Just moments ago, press secretary Gibbs addressed the nation, saying "the time of transition is now." Here's another AP snippet detailing how the Obama administration is condemning the violence.
Still have questions about Egypt? Try the Q&A we put together yesterday.
UPDATE (12:25 EST)
The Associated Press recently released this raw footage of the violence in Cairo:
Also on the tubes, former Secretary of State James Baker spoke about the United States' options for action following Mubarak's speech last night:
UPDATE (12:05 EST)
Fox News stopped covering Egypt a few minutes ago in order to broadcast the live announcement of the Daily, News Corp's iPad newspaper, according to a tweet by Brian Stelter of the New York Times. Meanwhile, protesters and allegedly paid pro-Mubarak thugs are hurling Molotov cocktails and heavy stones through the air in Tahrir Square.
The Mubarak supporters wield machetes, clubs, daggers and other weapons to attack anti-government protesters. According to the Guardian:
Both groups are pelting each other with rocks, it's extremely violent here...people are unsure about the army position...I don't see this coming to an end, it's been going on for hours now. There are hundreds of people injured, literally hundreds of people.
Nicholas Kristoff of the New York Times confirmed rumors that the pro-Mubarak thugs show signs of premeditation:
Today President Mubarak seems to have decided to crack down on the democracy movement, using not police or army troops but rather mobs of hoodlums and thugs. I’ve been spending hours on Tahrir today, and it is absurd to think of this as simply "clashes" between two rival groups. The pro-democracy protesters are unarmed and have been peaceful at every step. But the pro-Mubarak thugs are arriving in buses and are armed — and they're using their weapons.
ABC News senior foreign correspondent Jim Sciutto reports that the death toll in Egypt now surpasses that of Iran.
UPDATE (11:15 EST)
Egypt is back online and tweeting. (We're following this Twitter list and this stream of updates from experts.) Al Jazeera is live-streaming the fighting on the streets. But watching from afar is increasingly frustrating as the government stays silent today.
The same tactics used in last Thursday's violent protests are resurfacing. State authorities are firing water cannons and tear gas canisters into the crowd. Just a few minutes ago, the army fired warning shots into the air at the perimeter of Tahrir Square.

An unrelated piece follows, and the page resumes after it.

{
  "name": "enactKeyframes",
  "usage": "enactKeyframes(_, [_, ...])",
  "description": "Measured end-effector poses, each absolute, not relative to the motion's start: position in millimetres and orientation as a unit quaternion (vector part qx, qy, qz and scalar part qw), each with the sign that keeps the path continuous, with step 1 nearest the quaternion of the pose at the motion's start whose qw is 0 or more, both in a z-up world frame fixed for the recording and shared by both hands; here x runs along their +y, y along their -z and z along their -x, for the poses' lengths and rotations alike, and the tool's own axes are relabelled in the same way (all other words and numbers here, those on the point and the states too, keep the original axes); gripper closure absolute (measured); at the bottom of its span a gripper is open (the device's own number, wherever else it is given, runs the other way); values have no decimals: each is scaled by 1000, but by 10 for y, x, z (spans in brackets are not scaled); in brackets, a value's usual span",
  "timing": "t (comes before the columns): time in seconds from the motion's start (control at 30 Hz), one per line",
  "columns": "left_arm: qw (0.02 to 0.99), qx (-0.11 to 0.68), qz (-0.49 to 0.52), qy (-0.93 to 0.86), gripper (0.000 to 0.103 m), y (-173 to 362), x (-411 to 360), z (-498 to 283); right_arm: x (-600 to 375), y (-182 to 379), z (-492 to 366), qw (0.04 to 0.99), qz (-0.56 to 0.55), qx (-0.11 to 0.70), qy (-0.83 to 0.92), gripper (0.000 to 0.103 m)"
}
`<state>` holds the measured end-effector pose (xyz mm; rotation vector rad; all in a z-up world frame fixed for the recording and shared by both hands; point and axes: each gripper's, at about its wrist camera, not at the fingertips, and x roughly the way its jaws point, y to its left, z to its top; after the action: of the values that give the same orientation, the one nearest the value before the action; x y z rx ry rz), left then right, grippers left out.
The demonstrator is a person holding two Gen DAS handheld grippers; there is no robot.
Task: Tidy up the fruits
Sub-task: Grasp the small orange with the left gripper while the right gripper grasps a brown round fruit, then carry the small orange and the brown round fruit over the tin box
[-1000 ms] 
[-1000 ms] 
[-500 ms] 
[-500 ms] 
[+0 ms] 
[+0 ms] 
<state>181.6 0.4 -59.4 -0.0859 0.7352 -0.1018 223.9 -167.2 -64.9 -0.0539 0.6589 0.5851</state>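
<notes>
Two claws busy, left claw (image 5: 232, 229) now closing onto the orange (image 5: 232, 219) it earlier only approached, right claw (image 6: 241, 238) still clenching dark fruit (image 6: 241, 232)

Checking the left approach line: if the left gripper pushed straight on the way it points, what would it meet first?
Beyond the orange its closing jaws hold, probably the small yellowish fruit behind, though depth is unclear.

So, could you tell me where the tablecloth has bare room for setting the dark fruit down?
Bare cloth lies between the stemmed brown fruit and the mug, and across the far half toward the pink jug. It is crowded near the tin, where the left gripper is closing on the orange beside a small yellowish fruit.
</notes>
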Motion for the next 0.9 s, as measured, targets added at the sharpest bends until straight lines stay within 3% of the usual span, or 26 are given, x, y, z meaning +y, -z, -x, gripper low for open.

Fearing unrest in his own country, Yemeni President Ali Abdullah Saleh resigned this morning.
UPDATE (10:54 EST)
Pro-Mubarak protesters are targeting journalists in Cairo's Tahrir Square. According to ground reports on Twitter, the aggressive pro-government factions are destroying photographers' cameras and cursing Al Jazeera. Earlier, anti-government protesters created a human chain to separate the main crowd of protesters from the approaching pro-government crowd. Mubarak's supporters promptly broke through and attacked the dissenters. Women wearing crash helmets are also running into the crowd to treat the injured, an estimated 500 and growing.
This morning, human rights activist and feminist Nawal El Saadawi commented on the solidarity between men and women in this past week's protests.
UPDATE (10:04 EST)
This morning, protests in Cairo reached a new level of violence in the wake of Mubarak's refusal to step down immediately. Pro-Mubarak forces -- allegedly paid mercenaries --- clashed with anti-Mubarak protesters. Some carried whips and rode horses and camels usually reserved for tourists. In a presumed act of betrayal, the Egyptian army also turned on the protesters for the first time.
Anderson Cooper took a punch to the head as he descended into the chaos. Attempting to get close to the action, Cooper said:
We never got that far. We were set upon by pro-Mubarak supporters punching us in the head ... The crowd kept growing, kept throwing punches, kicks ... Suddenly a young man would look at you and punch you in the face.